Using parameters as in (108) together with

$$\begin{aligned} d=0.2\,\mathrm {\frac{Ns^3}{m^3}},\quad A=1\,\mathrm {m},\quad \Omega =1\,\mathrm {\frac{1}{s}} \end{aligned}$$
(116)

and initial conditions (110), we obtain tracking (with and without feedback) as shown in Fig. 6. The addition of feedback greatly ameliorates the tracking speed.

6 Conclusion

This article provides an introduction to the direct method of Lyapunov for nonlinear dynamical systems with fractional damping and, at the same time, extends the existing results. The ingredients for the novel outcome are the Lyapunov theory of functional differential equations and a class of (energy-like) Lyapunov functionals formulated with the help of the infinite state representation of fractional derivatives. The method is applied on the fundamental mechanical problem of a harmonic oscillator and generalized for a finite-dimensional linear mechanical and a nonlinear controlled dynamical system.

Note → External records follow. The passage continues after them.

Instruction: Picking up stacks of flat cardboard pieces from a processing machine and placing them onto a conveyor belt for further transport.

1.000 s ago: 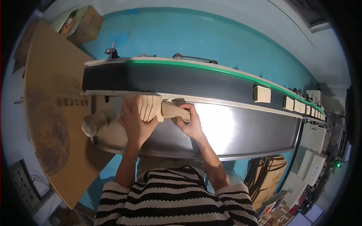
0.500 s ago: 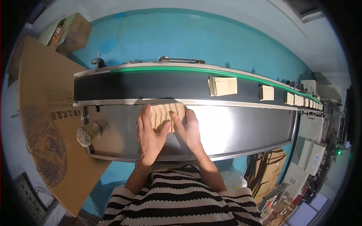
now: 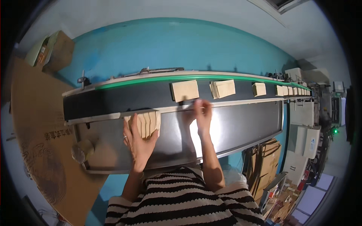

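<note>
My left hand [image 3: 139,142] is closed round a stepped stack of tan paper pieces [image 3: 146,122], thumb on the near side and fingers at its left. The stack is above the metal tray, by the conveyor's near rail. My right hand [image 3: 204,113] is over that rail, its fingers smeared by motion; no thing shows in them. Just beyond it, a tan paper bundle [image 3: 185,90] lies flat on the dark conveyor belt [image 3: 132,92]. A second bundle [image 3: 223,89], slightly fanned, lies to its right.
More tan bundles [image 3: 259,89] run rightward along the belt beside a green guide strip [image 3: 143,81]. Under my arms is a shallow metal tray [image 3: 241,122]. A roll-shaped object [image 3: 82,151] stands at its left end, beside a large cardboard sheet [image 3: 39,124]. Flattened cartons [image 3: 266,162] lean at right.
My right hand has left the stack and moved right to the belt's edge. Another bundle now lies on the belt. My left hand alone keeps the stack, further left in view.
</note>
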### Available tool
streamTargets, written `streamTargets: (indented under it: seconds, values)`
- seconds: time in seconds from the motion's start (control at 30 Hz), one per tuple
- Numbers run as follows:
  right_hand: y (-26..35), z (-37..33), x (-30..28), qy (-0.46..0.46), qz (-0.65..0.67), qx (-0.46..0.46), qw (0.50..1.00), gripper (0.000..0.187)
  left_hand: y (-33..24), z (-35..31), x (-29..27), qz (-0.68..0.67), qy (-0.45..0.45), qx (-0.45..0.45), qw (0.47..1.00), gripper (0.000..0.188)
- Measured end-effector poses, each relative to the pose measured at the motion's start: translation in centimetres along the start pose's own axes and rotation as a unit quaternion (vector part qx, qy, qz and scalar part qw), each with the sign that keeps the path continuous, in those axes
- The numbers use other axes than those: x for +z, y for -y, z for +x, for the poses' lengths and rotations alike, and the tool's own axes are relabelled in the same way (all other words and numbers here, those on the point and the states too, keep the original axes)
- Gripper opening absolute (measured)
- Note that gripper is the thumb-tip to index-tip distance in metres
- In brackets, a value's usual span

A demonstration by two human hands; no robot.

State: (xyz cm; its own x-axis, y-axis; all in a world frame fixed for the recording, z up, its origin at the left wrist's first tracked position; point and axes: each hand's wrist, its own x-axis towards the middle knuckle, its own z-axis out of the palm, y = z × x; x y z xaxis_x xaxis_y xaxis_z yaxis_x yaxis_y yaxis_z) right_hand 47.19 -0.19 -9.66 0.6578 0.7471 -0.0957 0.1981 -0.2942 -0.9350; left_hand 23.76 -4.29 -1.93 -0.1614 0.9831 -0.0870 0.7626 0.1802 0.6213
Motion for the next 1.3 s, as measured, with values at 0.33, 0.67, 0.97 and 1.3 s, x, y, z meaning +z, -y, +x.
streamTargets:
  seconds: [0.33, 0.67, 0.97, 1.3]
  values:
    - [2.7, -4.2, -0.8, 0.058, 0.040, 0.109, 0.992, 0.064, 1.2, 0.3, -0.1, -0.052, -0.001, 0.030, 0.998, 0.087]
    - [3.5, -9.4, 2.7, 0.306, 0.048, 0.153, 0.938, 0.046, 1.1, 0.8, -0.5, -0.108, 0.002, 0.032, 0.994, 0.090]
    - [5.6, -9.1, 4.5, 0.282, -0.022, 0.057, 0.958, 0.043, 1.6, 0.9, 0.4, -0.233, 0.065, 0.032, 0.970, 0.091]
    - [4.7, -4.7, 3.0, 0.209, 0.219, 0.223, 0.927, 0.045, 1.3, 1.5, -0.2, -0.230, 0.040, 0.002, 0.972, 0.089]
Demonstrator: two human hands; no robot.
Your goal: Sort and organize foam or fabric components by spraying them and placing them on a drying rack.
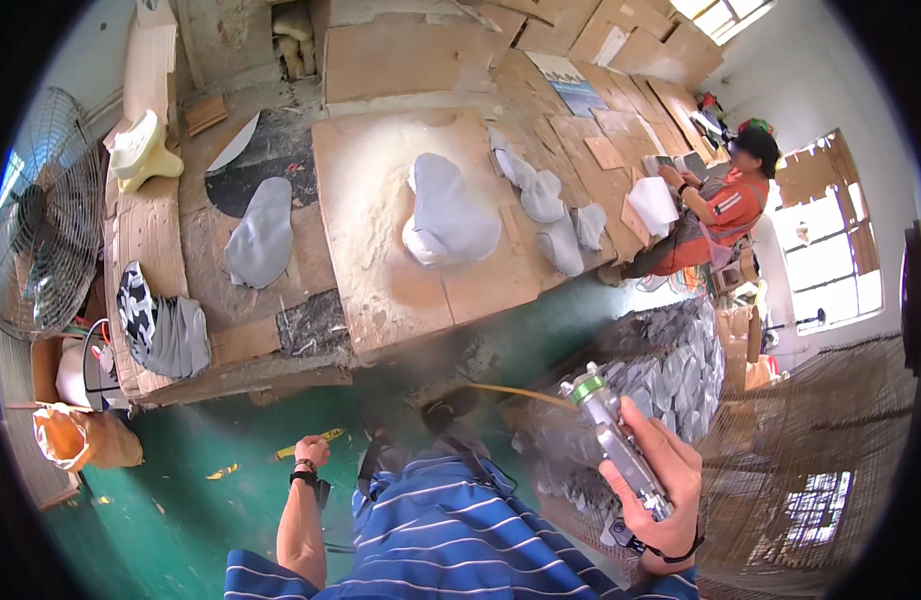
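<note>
A metal spray gun (pixel 621 440) with a green ring is held in my right hand (pixel 661 485), fingers wrapped round its body, out over the floor to the right. A thin yellow hose (pixel 526 391) shows beside it. My left hand (pixel 313 450) hangs low before the table, closed in a loose fist with nothing visible in it. Beyond both hands, a grey sole-shaped piece (pixel 453 215) lies on a cardboard sheet (pixel 381 290) crusted with pale residue. Another grey piece (pixel 261 235) rests to its left, and several smaller grey pieces (pixel 543 197) lie to its right.
A stack of grey pieces (pixel 181 335) sits at the table's left corner, near a wire-guarded fan (pixel 41 215) and a paper bag (pixel 86 437). Many grey pieces (pixel 671 350) are piled at right, beside a mesh rack (pixel 811 430). A co-worker (pixel 716 205) stands at the table's right end.
</note>
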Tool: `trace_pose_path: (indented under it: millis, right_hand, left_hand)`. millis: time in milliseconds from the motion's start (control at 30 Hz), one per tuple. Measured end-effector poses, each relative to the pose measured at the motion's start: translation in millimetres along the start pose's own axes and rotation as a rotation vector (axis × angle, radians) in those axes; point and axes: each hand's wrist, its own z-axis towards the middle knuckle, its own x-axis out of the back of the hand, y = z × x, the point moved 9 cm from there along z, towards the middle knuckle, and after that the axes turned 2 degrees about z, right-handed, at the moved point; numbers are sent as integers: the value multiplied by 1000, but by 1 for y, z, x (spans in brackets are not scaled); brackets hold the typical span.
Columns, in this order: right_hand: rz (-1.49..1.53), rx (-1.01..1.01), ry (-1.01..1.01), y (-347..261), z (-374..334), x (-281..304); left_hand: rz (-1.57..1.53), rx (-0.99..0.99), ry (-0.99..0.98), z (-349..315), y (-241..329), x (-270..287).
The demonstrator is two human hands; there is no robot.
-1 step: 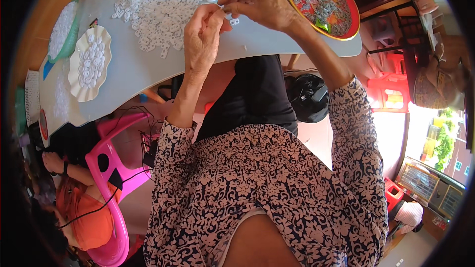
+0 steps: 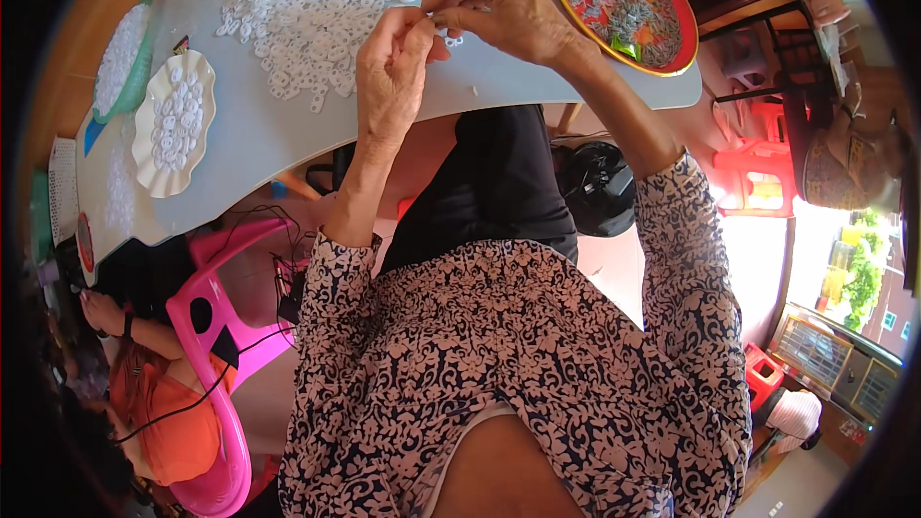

A particular application of the theory and original result of this paper is the solution of a tracking control problem for an archetype fractionally damped mechanical system with regularized Coulomb friction using feedforward and feedback control. Thereby, the design of the feedback gain can be deduced directly from the chosen Lyapunov functional of the stability proof. The determination of the feedforward can be a challenging task though, depending on the desired trajectory. A possible generalization could be the introduction of maximal monotone set-valued Coulomb friction laws as in [22]. Therefore, a generalized Lyapunov theory for FDE control systems with set-valued inputs is required, which seems to be an ambitious project itself.

Another interesting question is, whether the method is still applicable for certain non-monotone friction laws with partly negative slope (Stribeck effect) in the general finite-dimensional case. An indication that this may be possible is given at the end of [15].